🤖 AI Summary
RGB and event cameras offer complementary modalities but exhibit significant spatiotemporal asymmetry—high spatial resolution in RGB versus high temporal resolution and high dynamic range (HDR) in event streams—hindering multimodal object tracking performance. To address this, we propose a hierarchical asymmetric distillation framework that explicitly mitigates modality discrepancies via layered feature alignment and spatiotemporal consistency modeling. Our approach enables efficient cross-modal knowledge transfer into a lightweight student network. By integrating multimodal knowledge distillation with joint optimization, it achieves substantial improvements over state-of-the-art methods across multiple benchmarks. Ablation studies confirm the effectiveness and necessity of both hierarchical alignment and asymmetric distillation design. To our knowledge, this is the first work to systematically model and alleviate the spatiotemporal asymmetry between RGB and event modalities, yielding a compact yet accurate multimodal tracker that balances precision and efficiency.
📝 Abstract
RGB cameras excel at capturing rich texture details with high spatial resolution, whereas event cameras offer exceptional temporal resolution and a high dynamic range (HDR). Leveraging their complementary strengths can substantially enhance object tracking under challenging conditions, such as high-speed motion, HDR environments, and dynamic background interference.
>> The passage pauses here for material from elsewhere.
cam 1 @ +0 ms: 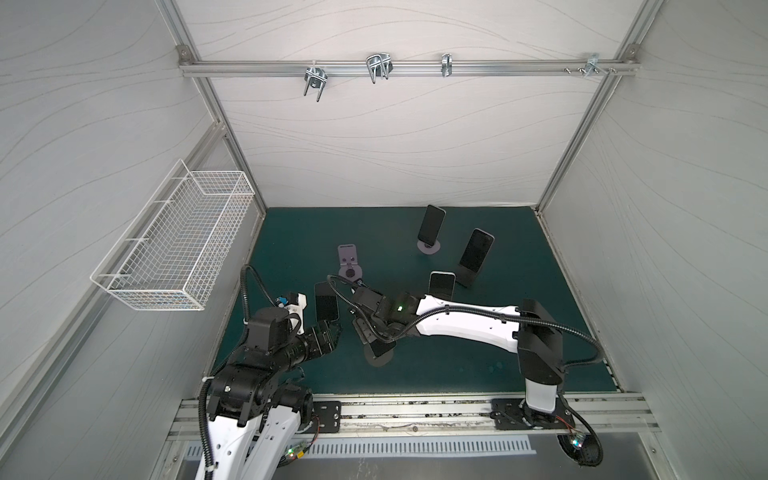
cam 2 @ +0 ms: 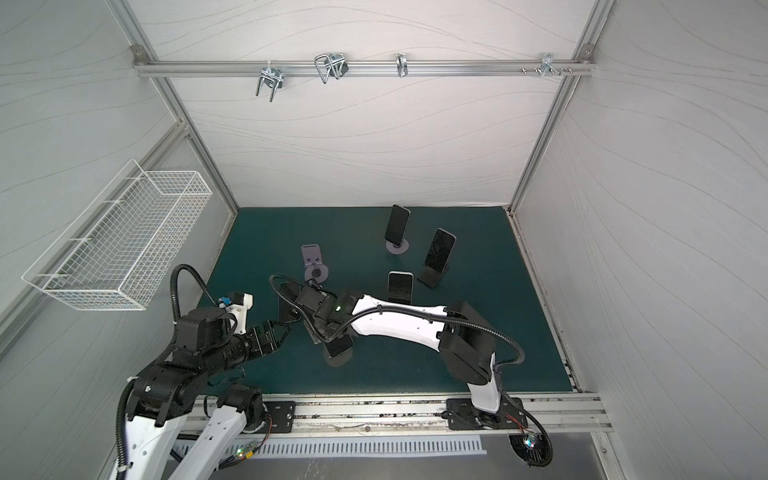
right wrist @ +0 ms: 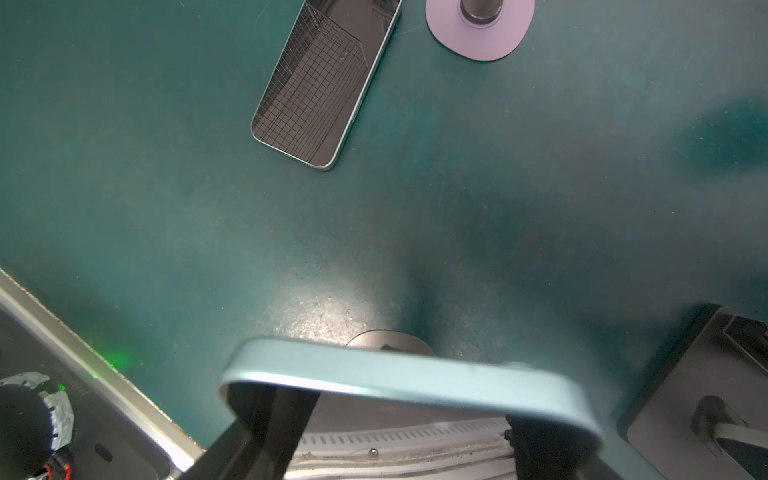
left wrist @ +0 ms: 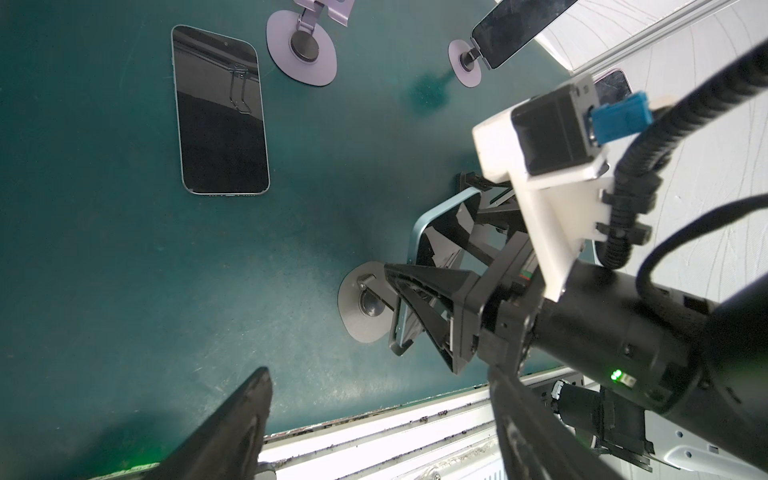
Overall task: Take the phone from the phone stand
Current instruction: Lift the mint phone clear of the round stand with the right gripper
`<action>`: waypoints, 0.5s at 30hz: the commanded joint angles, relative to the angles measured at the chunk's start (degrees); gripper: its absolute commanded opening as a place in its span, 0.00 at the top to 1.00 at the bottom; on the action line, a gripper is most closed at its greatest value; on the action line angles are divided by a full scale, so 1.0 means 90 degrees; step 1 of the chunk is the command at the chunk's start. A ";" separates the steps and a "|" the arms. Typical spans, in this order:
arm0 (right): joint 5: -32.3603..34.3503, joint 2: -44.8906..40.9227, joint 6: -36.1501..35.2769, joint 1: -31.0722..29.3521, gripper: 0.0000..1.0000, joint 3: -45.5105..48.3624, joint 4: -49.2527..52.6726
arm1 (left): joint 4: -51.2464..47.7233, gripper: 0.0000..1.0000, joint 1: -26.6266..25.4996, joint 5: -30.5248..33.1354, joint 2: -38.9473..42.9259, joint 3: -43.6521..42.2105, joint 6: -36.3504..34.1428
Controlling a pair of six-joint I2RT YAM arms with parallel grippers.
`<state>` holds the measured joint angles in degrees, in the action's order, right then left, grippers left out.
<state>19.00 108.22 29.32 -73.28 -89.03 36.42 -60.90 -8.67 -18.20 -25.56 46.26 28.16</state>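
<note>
The right gripper (left wrist: 430,232) is squeezed onto the sides of the pale blue phone (right wrist: 395,374). The left wrist view shows this best, with one black finger (left wrist: 415,299) on each side. It also shows the phone leaning on the grey phone stand (left wrist: 353,307), its low end in the stand's little hook.

The right wrist view shows only the phone's top edge, with a bit of the stand's round foot behind it. In both top views the right arm hides most of the phone.

The left gripper (cam 1: 334,332) has its fingers apart and holds nothing. Near it a flat phone (cam 1: 326,301) lies on the green mat (cam 1: 457,365), beside a purple stand (cam 1: 349,259).
</note>
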 commanded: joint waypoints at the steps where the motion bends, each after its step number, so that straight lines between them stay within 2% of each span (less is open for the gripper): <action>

However, a significant spatio-temporal asymmetry exists between these two modalities due to their fundamentally different imaging mechanisms, hindering effective multi-modal integration. To address this issue, we propose {Hierarchical Asymmetric Distillation} (HAD), a multi-modal knowledge distillation framework that explicitly models and mitigates spatio-temporal asymmetries. Specifically, HAD proposes a hierarchical alignment strategy that minimizes information loss while maintaining the student network's computational efficiency and parameter compactness. Extensive experiments demonstrate that HAD consistently outperforms state-of-the-art methods, and comprehensive ablation studies further validate the effectiveness and necessity of each designed component. The code will be released soon.